Algumas pessoas podem se perguntar: como escolher um candidato sem assistir o horário político e saber quais são as propostas deles??? Bom... Minha resposta pra isso é outra pergunta: alguém aí conseguiu fazer um plano de propostas de seu candidadto se baseando no que é dito nos (programas humorísticos) horários eleitorais diários??? Eu não!!! Aliás, falar mal do candidato alheio conta como proposta? Por que se conta, não vou votar nessas pessoas... Se já estão se atacando e fazendo fofoca antes mesmo de se elegerem, imagina depois!

Aí, ainda na linha da escolha, fui mais a fundo nas idéias... Somos uma DEMOCRACIA... Pelo menos é o que nos é dito. Por que, bem na verdade, eu não acredito muito nisso não. Como é que pode, numa democracia, haver obrigatoriedade de um programa televisivo diário? E como é possível, numa democracia, que eu seja obrigada a votar??? Se estou num Estado livre, eu deveria ser livre para decidir o que quero assistir e se quero participar da (palhaçada) eleição.

Ok, ok... Eu já entendi... Somos democráticos o suficiente para deixar um ser como 'Tiririca' se candidatar, fazer uma propaganda onde ele diz claramente que não sabe o que a pessoa que ocupa o cargo que ele está pleiteando faz, e mais democráticos ainda em permitir que a pessoa que é obrigada a votar, vote nele! Parabéns Brasil!!! Quanta liberdade!!!
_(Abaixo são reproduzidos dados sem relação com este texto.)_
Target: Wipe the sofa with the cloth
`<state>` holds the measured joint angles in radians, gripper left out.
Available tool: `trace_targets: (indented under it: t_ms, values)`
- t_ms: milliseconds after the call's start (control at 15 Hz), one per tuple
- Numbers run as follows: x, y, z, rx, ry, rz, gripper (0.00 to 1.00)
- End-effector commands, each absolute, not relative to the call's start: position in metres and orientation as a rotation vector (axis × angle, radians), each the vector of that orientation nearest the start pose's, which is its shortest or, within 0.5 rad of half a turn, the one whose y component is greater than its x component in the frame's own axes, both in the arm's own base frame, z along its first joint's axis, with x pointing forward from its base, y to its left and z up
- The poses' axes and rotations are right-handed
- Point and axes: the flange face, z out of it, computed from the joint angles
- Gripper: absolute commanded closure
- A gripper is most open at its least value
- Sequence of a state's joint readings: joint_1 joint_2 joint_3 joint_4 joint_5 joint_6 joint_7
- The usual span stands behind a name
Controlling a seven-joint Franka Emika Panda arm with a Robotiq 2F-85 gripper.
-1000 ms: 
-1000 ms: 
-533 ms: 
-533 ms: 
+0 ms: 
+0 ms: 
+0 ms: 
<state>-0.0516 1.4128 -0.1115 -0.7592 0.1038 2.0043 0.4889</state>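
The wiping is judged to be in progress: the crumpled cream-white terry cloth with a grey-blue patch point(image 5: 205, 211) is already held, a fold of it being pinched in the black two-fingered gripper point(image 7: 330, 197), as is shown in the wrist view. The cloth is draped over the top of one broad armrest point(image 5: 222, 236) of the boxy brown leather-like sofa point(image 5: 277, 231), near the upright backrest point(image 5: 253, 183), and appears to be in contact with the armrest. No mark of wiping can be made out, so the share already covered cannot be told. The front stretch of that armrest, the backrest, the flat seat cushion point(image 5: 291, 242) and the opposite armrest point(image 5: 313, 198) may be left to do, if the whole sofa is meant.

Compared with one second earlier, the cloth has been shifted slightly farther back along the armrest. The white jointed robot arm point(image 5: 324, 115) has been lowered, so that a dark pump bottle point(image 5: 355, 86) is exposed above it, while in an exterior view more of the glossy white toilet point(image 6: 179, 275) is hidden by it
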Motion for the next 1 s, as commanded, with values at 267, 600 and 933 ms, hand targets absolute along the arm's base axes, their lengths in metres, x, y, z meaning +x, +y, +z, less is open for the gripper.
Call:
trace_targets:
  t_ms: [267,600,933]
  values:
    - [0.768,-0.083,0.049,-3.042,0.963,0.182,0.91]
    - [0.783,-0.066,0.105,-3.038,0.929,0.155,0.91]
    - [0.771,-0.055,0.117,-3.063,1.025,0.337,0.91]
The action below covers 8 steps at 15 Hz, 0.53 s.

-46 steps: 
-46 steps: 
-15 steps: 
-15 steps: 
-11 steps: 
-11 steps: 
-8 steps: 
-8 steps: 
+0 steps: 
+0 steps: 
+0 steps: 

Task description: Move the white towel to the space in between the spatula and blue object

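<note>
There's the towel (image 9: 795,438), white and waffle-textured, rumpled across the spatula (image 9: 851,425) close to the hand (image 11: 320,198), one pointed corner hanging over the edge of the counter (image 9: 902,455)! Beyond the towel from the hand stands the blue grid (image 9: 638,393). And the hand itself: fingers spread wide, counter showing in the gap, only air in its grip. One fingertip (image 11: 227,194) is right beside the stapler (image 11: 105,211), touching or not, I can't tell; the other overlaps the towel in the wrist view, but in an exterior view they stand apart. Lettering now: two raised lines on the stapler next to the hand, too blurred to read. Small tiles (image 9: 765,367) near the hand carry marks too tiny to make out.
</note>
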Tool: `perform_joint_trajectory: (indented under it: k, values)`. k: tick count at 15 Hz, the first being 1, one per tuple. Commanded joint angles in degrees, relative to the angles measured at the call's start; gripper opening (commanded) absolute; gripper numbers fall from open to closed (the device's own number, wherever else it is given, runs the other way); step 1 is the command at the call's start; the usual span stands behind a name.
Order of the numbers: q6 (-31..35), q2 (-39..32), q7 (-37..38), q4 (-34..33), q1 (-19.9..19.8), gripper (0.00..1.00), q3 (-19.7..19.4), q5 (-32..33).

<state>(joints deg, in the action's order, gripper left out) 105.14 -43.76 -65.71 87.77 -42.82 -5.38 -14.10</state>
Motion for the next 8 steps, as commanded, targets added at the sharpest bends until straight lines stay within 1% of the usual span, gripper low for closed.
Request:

E, pra quem não sabe o que cada cargo faz (como o Tiririca) e no que está votando, prometo que o próximo post será um real esclarecimento disso... Por que aí sim, adoraria ser uma ditadura e obrigar todos a estudar e pesquisar corretamente, antes de jogar seu voto na (latrina) urna eletrônica!


JulyN

1 comentários:

  1. Sabe... sempre fui uma pessoa que preza muito a liberdade, odeio a censura e acho q ela realmente reflete a falta de confiança numa sociedade em si própria e atrapalha o desenvolvimento e crescimento d uma nação. Sempre achei certo a democracia e interessante a filosfia humanista de que todos devem ser e fazer aquilo que lhe agradam e se sintam bem. Em relação a este seu texo sobre a eleição, a algum tempo atrás estive pensando... será q essa filosofia de "liberdade" funciona cm todas as pessoas? Acho q parte da população não sabe o q é isto, não tem referências próprias, portanto, pelo fato de não terem acabam se inspirando em referências dos outros, em novelas, moda, padrão social etc; exemplo disso são os votos de "cabresto" e religiosos, principalmente no nordeste e em áreas de poder aquisitivo baixo onde a população é mais intesificada, Onde acreditam cegamente em td q político fala tendo até mesmo consciência disso mas se recusam a dialogar. Então contra mim próprio e toda minha formação de opinião, fiquei pensando nisso q vc falou sobre "Ditadura". Imagino: Se a população fosse obrigada à força a se educacar e houvesse supervisão governamental ou seja lá o q for, assistir TV cultura, participar de eventos construtivos com temas de filosofias, saúde, diversidade, infantil, mercado, cultural e até mesmo religioso, e obrigar comentarem pontos de vista como em redação de escolas, felizmente ou infelizmente o Brasil não iria ser rico apenas em produção de matéria prima, mas poderia também voltar ser a segunda Paris do mundo como era até meados do século passado.